The industry has responded with an array of innovative products that claim to rejuvenate the skin, maintain bone health or make even the laziest among us motivated, athletic machines.
These products have been developed using a number of scientific processes carried out in a laboratory, and in some cases, clinical trials to back up their health claims. However, perhaps it’s time to rely on good old-fashioned nature by taking the ‘natural’ trend and not tampering with the primary ingredient, but allow the forces of nature to perform their God-given health benefits without any artificial interference from man.
The problem with this theory is limited shelf life. ‘Natural’ goes hand in hand with minimal shelf life due to a decline in live enzymes when exposed to heat, light or bacteria, which can make it just about impossible to present on retailers’ shelves.
This is the case for wheatgrass, which is increasingly being incorporated into functional products for its wide range of health benefits (reducing blood pressure, stimulation of the thyroid gland, weight loss and improved digestion), but as a standalone product, it tends to be dismissed because of the rate of degeneration.

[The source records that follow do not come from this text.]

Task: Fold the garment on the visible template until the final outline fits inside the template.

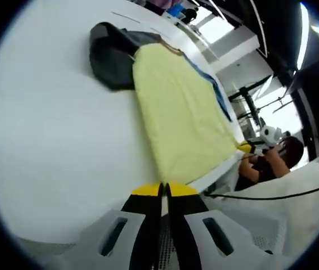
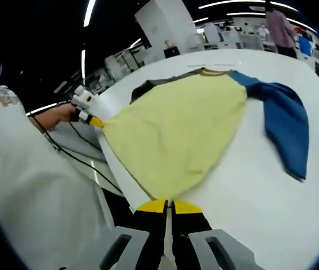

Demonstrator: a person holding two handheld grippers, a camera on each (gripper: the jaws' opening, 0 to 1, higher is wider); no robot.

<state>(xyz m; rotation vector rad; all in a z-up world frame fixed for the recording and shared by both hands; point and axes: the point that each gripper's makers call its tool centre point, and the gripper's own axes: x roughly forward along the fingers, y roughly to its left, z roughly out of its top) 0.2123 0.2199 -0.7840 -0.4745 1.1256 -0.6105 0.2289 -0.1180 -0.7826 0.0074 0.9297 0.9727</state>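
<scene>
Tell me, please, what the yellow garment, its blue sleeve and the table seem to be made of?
The yellow garment looks like soft matte knit fabric: it lies limp with shallow wrinkles. The blue sleeve seems to be similar cloth, folding loosely. The table appears smooth, hard and white, perhaps laminate; its exact material is unclear.

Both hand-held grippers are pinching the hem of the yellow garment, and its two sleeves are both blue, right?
Not quite. The right gripper view shows one blue sleeve and one dark grey sleeve. Both hand-held grippers do pinch the yellow garment at its hem.
</scene>
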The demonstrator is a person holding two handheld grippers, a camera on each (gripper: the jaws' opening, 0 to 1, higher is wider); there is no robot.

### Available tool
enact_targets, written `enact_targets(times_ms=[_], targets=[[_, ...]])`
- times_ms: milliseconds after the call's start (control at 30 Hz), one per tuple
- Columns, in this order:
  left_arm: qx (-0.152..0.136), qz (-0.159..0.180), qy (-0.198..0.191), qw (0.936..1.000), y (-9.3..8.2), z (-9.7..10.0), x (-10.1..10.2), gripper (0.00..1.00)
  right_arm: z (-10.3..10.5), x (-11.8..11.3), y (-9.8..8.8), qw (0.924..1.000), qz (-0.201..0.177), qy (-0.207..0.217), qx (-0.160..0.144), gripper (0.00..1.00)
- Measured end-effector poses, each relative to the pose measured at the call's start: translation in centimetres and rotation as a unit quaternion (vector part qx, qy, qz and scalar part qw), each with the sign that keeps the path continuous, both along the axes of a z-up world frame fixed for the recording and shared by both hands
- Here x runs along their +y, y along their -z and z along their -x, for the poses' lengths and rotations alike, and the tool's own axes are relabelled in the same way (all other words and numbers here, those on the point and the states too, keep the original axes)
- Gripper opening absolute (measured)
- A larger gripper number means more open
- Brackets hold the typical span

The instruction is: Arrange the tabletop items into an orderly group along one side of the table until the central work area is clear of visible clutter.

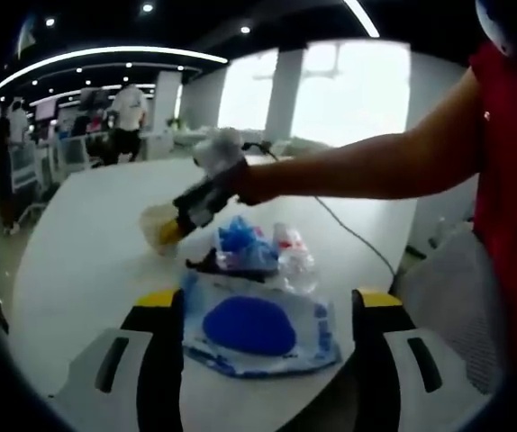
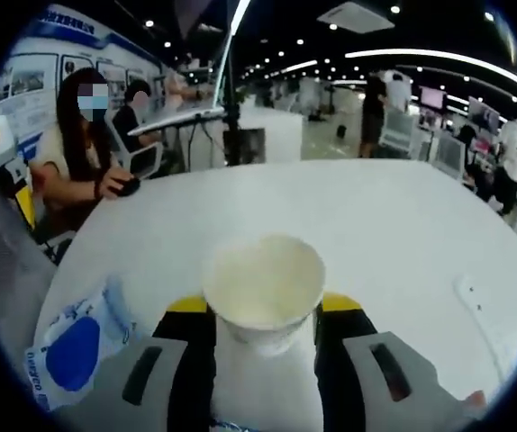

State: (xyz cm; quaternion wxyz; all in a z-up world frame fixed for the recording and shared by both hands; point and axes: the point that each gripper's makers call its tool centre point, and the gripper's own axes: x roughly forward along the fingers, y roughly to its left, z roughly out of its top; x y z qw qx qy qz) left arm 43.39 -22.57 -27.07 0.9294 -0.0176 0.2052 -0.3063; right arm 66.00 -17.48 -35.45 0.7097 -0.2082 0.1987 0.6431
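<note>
Left gripper (image 1: 267,310): yellow-tipped black fingers (image 1: 158,301) spread wide, one on either side of a flat, crinkled clear plastic pouch (image 1: 258,326) with a solid blue oval print; whether they touch its edges cannot be told. The pouch lies on the smooth, white, rounded worktop (image 1: 87,261). Just beyond it, touching or nearly so, a clear, ribbed plastic bottle (image 1: 294,256) lies on its side beside a crumpled blue-and-clear wrapper (image 1: 240,245). Further out, a person's bare arm (image 1: 376,166) reaches in from the right with the right gripper (image 1: 170,232) at a pale, round paper cup (image 1: 158,225). Right gripper view: the cup (image 2: 263,288), off-white, matte, thin rimmed and tapering downward, sits between the right gripper's (image 2: 263,310) fingers (image 2: 188,310), which close against its sides. It stands on the worktop (image 2: 376,216) near the middle. The blue-oval pouch (image 2: 74,346) lies at lower left, apart from the cup. Seated and standing people in the background.
</note>
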Motion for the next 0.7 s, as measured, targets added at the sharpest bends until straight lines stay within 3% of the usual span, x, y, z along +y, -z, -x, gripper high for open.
enact_targets(times_ms=[700], targets=[[0.004, -0.004, 0.000, 1.0000, 0.2, 0.1, 0.0, 0.73, -1.3, -0.6, 0.1, 0.9999, 0.007, 0.013, -0.002, 0.41]])
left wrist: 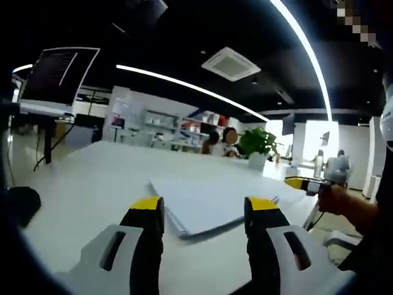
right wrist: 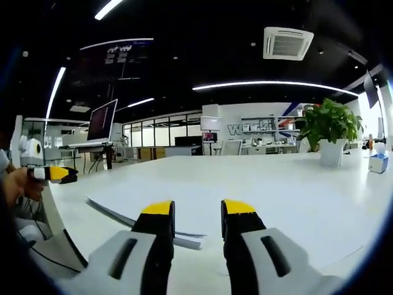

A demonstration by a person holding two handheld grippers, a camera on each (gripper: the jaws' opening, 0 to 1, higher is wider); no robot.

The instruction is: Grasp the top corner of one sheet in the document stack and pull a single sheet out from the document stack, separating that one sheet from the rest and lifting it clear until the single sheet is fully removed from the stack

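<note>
Lying flat on the white surface (left wrist: pixel 92 184), the stack of paper (left wrist: pixel 215 200) is sitting just beyond the left hand-held gripper (left wrist: pixel 205 210), whose yellow-tipped jaws are standing wide apart with nothing between them. In the left gripper view the near corner of the stack is pointing toward the gap between the jaws, and its layered edges are showing along the near side. Over to the right in that view, the right hand-held gripper is reaching in at the surface's edge, held by a person's hand (left wrist: pixel 334 198). In the right gripper view, the right hand-held gripper (right wrist: pixel 196 212) is hovering low over the surface with its jaws open a moderate way and gripping nothing, while the thin edge of the stack is running from the left toward its near jaw. A potted plant (right wrist: pixel 330 132) is standing on the far right of the surface, and a monitor (right wrist: pixel 102 121) is sitting farther off to the left.
</note>
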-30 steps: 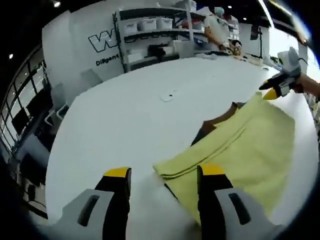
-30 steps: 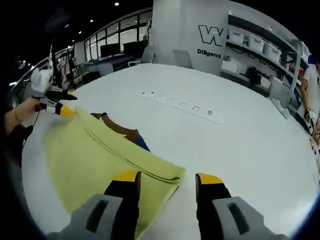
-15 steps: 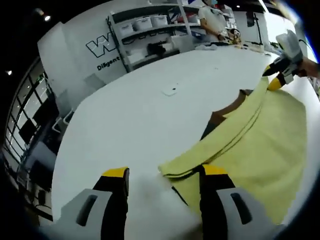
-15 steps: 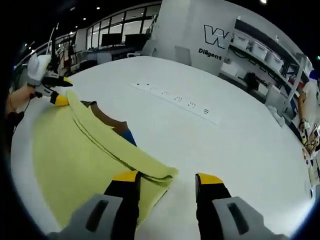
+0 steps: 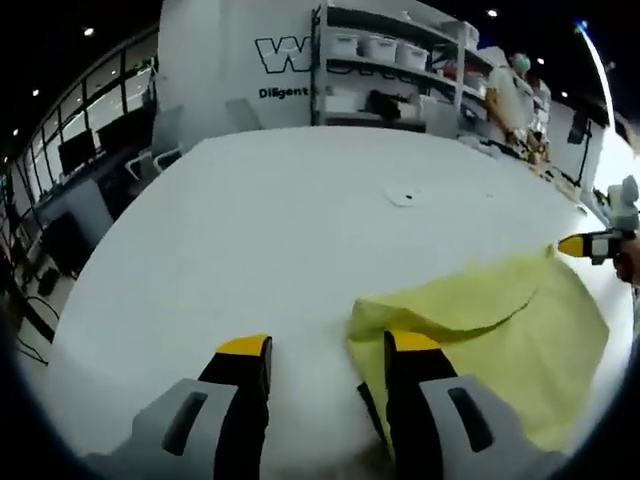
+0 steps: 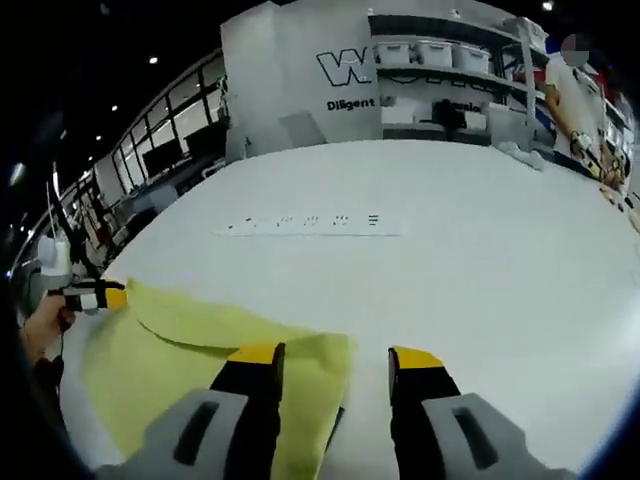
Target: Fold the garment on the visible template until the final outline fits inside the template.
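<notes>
Garment first: the pale yellow cloth garment (image 5: 500, 330) is lying on the big white round table (image 5: 250, 220), spreading out between the two sets of tongs, nearest corner right by the left gripper (image 5: 328, 345) and the far corner out by the other one.

What's changed: a second ago a brown and blue patch was poking out from under the far edge, and now the yellow is covering it completely. The top layer is looking like it's been carried over and is settling, with a soft curved fold edge running across. So I'm guessing a fold is just landing, which is good for shrinking the outline, though I can't make out any template lines now, so can't say if it fits.

In the left gripper view the long axis is running from the tongs' inner jaw away to the right toward the right gripper (image 5: 585, 244). In the right gripper view it's stretching leftward from the right gripper (image 6: 330, 355) to the left gripper (image 6: 100, 296).

Tongs: both pairs are standing wide apart in their own views, gripping nothing, each with one jaw over a corner of the cloth. Seen from afar, each one's yellow tips are looking closed together at the cloth edge, so honestly I can't tell for sure.

Further out a white strip with dark marks (image 6: 310, 226) is lying on the table, and shelving with bins (image 5: 390, 70) is standing beyond.
</notes>
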The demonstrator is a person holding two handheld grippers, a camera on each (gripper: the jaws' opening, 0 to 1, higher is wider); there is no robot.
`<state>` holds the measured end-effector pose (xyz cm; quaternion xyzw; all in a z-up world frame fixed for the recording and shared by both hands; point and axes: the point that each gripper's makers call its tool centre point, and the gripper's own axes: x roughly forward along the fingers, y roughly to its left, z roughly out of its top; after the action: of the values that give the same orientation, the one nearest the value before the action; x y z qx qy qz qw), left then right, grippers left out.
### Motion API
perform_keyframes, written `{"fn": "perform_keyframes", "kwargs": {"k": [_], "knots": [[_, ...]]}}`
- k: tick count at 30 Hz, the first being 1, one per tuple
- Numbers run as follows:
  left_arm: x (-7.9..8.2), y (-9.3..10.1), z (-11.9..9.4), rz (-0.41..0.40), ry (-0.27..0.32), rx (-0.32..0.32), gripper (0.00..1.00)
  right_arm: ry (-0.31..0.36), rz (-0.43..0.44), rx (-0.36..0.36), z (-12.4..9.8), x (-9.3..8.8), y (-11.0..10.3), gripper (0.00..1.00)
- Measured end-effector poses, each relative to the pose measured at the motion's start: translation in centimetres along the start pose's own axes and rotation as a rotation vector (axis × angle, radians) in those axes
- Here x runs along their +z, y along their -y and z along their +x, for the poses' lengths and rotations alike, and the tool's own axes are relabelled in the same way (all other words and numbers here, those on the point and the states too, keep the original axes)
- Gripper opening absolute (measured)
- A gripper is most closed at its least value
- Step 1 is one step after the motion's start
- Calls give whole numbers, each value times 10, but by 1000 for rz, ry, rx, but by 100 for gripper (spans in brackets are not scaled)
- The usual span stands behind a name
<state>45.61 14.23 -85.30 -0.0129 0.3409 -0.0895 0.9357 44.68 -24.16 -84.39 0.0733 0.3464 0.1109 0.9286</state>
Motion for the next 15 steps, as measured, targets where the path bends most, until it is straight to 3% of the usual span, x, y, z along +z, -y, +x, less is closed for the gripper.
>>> {"fn": "perform_keyframes", "kwargs": {"k": [3, 5, 9, 13, 15], "knots": [[1, 9, 3, 50, 11, -43, 50, -28, -128, -30, 2, -3, 3, 43], [-2, 13, 6, 93, -8, -46, 55, -23, -129, -33, 3, -3, 0, 45], [-3, 17, 9, 138, 3, -39, 56, -25, -112, -60, 11, -4, 6, 59], [8, 14, 16, 46, 50, -28, 54, -15, -66, -88, 18, -2, 14, 59], [13, 6, 18, -17, 72, 11, 50, -1, -53, -119, 23, 1, 20, 60]]}}
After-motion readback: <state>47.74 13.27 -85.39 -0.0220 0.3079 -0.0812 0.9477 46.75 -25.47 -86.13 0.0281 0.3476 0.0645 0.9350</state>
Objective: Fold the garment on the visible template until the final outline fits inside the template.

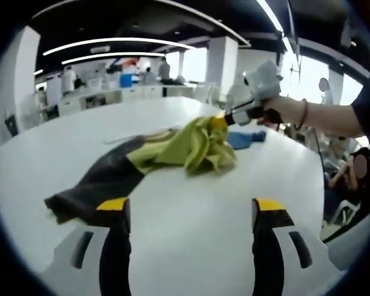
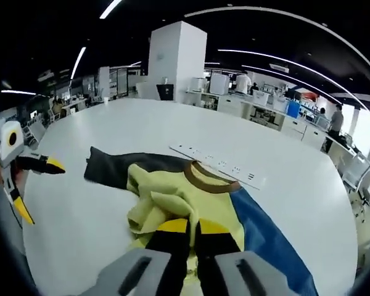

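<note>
The garment lies crumpled on the white table (image 1: pixel 191 246). It has a yellow-green body (image 1: pixel 197 148), a dark grey sleeve (image 1: pixel 92 188) and a blue part (image 1: pixel 243 139). In the right gripper view its brown collar (image 2: pixel 206 179) faces up, with the grey sleeve (image 2: pixel 114 166) to the left and the blue part (image 2: pixel 265 243) to the right. My right gripper (image 2: pixel 193 227) is shut on a bunch of the yellow fabric (image 2: pixel 172 200) and lifts it slightly; it also appears as the right gripper (image 1: pixel 222 121), held by a hand. My left gripper (image 1: pixel 191 206) is open just short of the grey sleeve, seen from the other side as the left gripper (image 2: pixel 38 188).
A long white strip with dark marks (image 2: pixel 216 165) lies on the table just beyond the collar. A person's arm (image 1: pixel 320 114) reaches in from the right. Desks, pillars and people stand far behind the table.
</note>
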A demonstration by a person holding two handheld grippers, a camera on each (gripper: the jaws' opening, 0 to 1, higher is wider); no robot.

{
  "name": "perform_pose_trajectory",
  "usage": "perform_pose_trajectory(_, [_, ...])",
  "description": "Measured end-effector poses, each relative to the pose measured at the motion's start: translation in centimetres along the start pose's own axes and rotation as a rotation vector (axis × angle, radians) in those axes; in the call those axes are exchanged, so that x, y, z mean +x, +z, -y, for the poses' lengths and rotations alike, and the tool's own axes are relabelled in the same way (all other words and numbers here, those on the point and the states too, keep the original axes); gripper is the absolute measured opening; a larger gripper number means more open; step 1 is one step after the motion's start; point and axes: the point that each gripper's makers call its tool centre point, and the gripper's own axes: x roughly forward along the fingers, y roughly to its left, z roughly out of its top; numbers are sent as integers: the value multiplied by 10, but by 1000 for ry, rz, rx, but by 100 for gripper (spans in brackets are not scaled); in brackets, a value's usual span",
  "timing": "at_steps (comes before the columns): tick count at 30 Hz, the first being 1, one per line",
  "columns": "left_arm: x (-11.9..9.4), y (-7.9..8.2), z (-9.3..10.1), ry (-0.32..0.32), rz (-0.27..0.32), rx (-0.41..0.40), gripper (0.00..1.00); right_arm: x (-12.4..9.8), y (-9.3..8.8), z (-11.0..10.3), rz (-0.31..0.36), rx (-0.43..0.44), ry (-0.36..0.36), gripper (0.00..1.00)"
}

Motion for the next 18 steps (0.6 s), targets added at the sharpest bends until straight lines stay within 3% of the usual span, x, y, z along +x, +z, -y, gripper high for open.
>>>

The solution: a new technology that utilises pressure to eliminate unwanted bacteria, yet doesn’t use heat, which can reduce the antioxidant value of a product.
Michael Reynolds claims to have developed a system that includes some methods of doing this that, as of yet, no one else has.
His company, Vegus Foods, has found a way to keep wheatgrass juice fresh in the store for weeks, without refrigeration and without sacrificing content.
Reynolds set up a farm in 2008 when he arrived in Ireland from California, with the aim of starting a new company to produce juices.
Vegus Juices is located at its farm in Foulksmills, Ireland, where the company grows broccoli sprouts and wheatgrass and turns them into healthy organic juices.
By the end of 2011, Vegus Juices was selling products not only in Ireland, but exporting worldwide to Britain, the US, Canada, Belgium, Holland, Poland, the Czech Republic, Spain, Slovenia, Greece, Romania, Italy, Switzerland, Cyprus, and as far afield as Singapore, Taiwan and Australia.
This technology may pave the way for natural and functional to be successfully combined without the need for those ‘added extras’, which actually make a ‘natural’ product rather artificial.